▶ EXERCISE REQUIREMENTS
Your answer must be a word-for-word copy of the listing below, minus its pictures.

▶ THE DATA
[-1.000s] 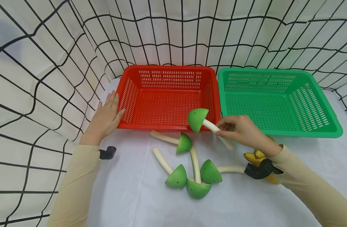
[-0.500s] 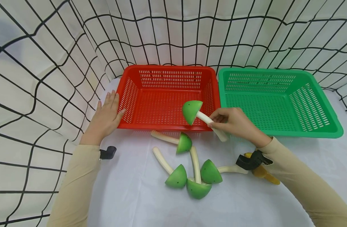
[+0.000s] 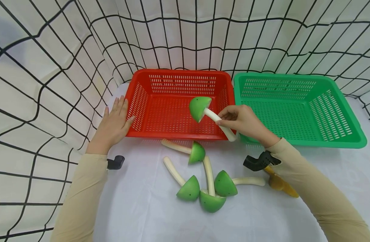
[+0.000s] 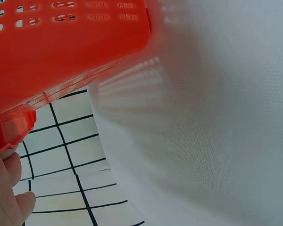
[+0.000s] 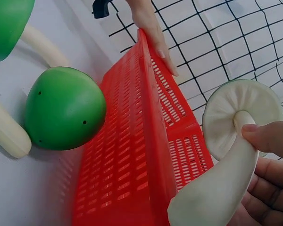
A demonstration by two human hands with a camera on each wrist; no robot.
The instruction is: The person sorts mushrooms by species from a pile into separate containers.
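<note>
Watch the tail end of that green-capped mushroom (image 3: 213, 116): your right hand (image 3: 245, 121) pinches it mid-stem between thumb and fingers, cap over the red basket (image 3: 173, 136), stem end out by the near rim. Can't tell if the stem touches the rim. Likeliest fault, I'd say: stem end snags there if you lower or push in without lift, and the mushroom pivots in your grip. Cap looks like the bulkier end, so a light pinch could let it roll and drop early. Your left hand (image 3: 113, 121) lies along the basket's left wall, fingers extended, no grasp around it; good brace, but a hard push could shove red into the green basket (image 3: 324, 144) just beside it. Right sleeve (image 3: 324, 198) passes over the yellow item (image 3: 283, 186), partly hidden; a low forearm could drag it. Nearest loose mushroom (image 3: 197, 153) sits close to red's front wall, so a shifted basket could knock it. Containers: no items show on the visible floor of either red or green. Four mushrooms lie on the worktop (image 3: 142, 211) in front of red, the other three (image 3: 188, 189) bunched nearer you.
</note>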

▶ TASK SOLUTION
[-1.000s] 
[-0.500s] 
[+0.000s] 
[+0.000s] 
[+0.000s] 
A demonstration by two human hands with a camera on each wrist; no robot.
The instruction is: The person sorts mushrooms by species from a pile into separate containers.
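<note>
Watch the tail end of that green-capped mushroom (image 3: 213, 116): your right hand (image 3: 245, 121) pinches it mid-stem between thumb and fingers, cap over the red basket (image 3: 173, 136), stem end out by the near rim. Can't tell if the stem touches the rim. Likeliest fault, I'd say: stem end snags there if you lower or push in without lift, and the mushroom pivots in your grip. Cap looks like the bulkier end, so a light pinch could let it roll and drop early. Your left hand (image 3: 113, 121) lies along the basket's left wall, fingers extended, no grasp around it; good brace, but a hard push could shove red into the green basket (image 3: 324, 144) just beside it. Right sleeve (image 3: 324, 198) passes over the yellow item (image 3: 283, 186), partly hidden; a low forearm could drag it. Nearest loose mushroom (image 3: 197, 153) sits close to red's front wall, so a shifted basket could knock it. Containers: no items show on the visible floor of either red or green. Four mushrooms lie on the worktop (image 3: 142, 211) in front of red, the other three (image 3: 188, 189) bunched nearer you.
</note>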

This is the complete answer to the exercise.